**Task:**
Take the records below and copy them exactly.

** Extracted data follows **

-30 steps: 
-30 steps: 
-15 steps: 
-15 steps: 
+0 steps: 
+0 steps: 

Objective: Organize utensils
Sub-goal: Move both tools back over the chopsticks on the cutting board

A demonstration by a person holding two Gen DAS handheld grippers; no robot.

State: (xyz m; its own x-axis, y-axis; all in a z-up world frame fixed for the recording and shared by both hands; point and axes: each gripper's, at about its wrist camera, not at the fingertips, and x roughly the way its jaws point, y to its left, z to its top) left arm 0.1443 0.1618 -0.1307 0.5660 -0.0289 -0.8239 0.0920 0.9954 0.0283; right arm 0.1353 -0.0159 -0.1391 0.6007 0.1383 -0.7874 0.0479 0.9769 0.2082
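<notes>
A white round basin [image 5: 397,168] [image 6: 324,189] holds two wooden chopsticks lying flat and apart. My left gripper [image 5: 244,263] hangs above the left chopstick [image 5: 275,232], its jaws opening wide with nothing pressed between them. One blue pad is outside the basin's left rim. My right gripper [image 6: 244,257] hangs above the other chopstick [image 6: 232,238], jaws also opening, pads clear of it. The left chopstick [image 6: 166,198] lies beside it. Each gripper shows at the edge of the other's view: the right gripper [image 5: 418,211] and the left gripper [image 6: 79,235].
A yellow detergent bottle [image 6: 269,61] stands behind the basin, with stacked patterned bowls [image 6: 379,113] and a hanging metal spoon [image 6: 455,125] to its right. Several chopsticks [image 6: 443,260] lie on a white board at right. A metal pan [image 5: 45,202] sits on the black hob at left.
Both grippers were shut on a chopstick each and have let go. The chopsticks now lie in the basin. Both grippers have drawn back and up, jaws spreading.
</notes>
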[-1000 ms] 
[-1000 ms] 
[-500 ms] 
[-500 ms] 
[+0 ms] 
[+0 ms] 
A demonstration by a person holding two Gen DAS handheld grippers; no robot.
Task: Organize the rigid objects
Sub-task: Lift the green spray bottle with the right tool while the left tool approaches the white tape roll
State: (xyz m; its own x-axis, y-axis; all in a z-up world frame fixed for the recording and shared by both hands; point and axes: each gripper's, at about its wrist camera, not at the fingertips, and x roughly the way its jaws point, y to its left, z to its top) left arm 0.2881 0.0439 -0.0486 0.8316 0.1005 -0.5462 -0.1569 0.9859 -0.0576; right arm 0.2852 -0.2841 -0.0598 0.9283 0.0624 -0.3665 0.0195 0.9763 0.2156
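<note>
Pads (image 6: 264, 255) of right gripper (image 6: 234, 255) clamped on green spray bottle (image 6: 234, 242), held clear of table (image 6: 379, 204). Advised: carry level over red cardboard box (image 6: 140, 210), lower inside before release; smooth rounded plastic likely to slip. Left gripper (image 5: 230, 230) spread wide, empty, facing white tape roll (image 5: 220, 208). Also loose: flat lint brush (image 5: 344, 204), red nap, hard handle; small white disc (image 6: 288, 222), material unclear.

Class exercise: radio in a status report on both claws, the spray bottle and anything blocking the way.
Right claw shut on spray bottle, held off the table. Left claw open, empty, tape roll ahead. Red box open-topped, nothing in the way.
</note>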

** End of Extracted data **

**Task output:**
-30 steps: 
-30 steps: 
-15 steps: 
-15 steps: 
+0 steps: 
+0 steps: 

Objective: Organize utensils
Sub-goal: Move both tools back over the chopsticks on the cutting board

A demonstration by a person holding two Gen DAS handheld grippers; no robot.

State: (xyz m; its own x-axis, y-axis; all in a z-up world frame fixed for the recording and shared by both hands; point and axes: each gripper's, at about its wrist camera, not at the fingertips, and x roughly the way its jaws point, y to its left, z to its top) left arm 0.1443 0.1618 -0.1307 0.5660 -0.0289 -0.8239 0.0920 0.9954 0.0283; right arm 0.1353 -0.0159 -0.1391 0.6007 0.1383 -0.7874 0.0479 0.9769 0.2082
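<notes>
A white round basin [image 5: 397,168] [image 6: 324,189] holds two wooden chopsticks lying flat and apart. My left gripper [image 5: 244,263] hangs above the left chopstick [image 5: 275,232], its jaws opening wide with nothing pressed between them. One blue pad is outside the basin's left rim. My right gripper [image 6: 244,257] hangs above the other chopstick [image 6: 232,238], jaws also opening, pads clear of it. The left chopstick [image 6: 166,198] lies beside it. Each gripper shows at the edge of the other's view: the right gripper [image 5: 418,211] and the left gripper [image 6: 79,235].
A yellow detergent bottle [image 6: 269,61] stands behind the basin, with stacked patterned bowls [image 6: 379,113] and a hanging metal spoon [image 6: 455,125] to its right. Several chopsticks [image 6: 443,260] lie on a white board at right. A metal pan [image 5: 45,202] sits on the black hob at left.
Both grippers were shut on a chopstick each and have let go. The chopsticks now lie in the basin. Both grippers have drawn back and up, jaws spreading.
</notes>
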[-1000 ms] 
[-1000 ms] 
[-500 ms] 
[-500 ms] 
[+0 ms] 
[+0 ms] 
A demonstration by a person holding two Gen DAS handheld grippers; no robot.
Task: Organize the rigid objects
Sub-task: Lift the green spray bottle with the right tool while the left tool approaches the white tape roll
State: (xyz m; its own x-axis, y-axis; all in a z-up world frame fixed for the recording and shared by both hands; point and axes: each gripper's, at about its wrist camera, not at the fingertips, and x roughly the way its jaws point, y to its left, z to its top) left arm 0.2881 0.0439 -0.0486 0.8316 0.1005 -0.5462 -0.1569 0.9859 -0.0576; right arm 0.2852 -0.2841 -0.0598 0.9283 0.0624 -0.3665 0.0195 0.9763 0.2156
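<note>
Pads (image 6: 264, 255) of right gripper (image 6: 234, 255) clamped on green spray bottle (image 6: 234, 242), held clear of table (image 6: 379, 204). Advised: carry level over red cardboard box (image 6: 140, 210), lower inside before release; smooth rounded plastic likely to slip. Left gripper (image 5: 230, 230) spread wide, empty, facing white tape roll (image 5: 220, 208). Also loose: flat lint brush (image 5: 344, 204), red nap, hard handle; small white disc (image 6: 288, 222), material unclear.

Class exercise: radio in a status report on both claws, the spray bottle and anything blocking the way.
Right claw shut on spray bottle, held off the table. Left claw open, empty, tape roll ahead. Red box open-topped, nothing in the way.
</note>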

No more output will be given.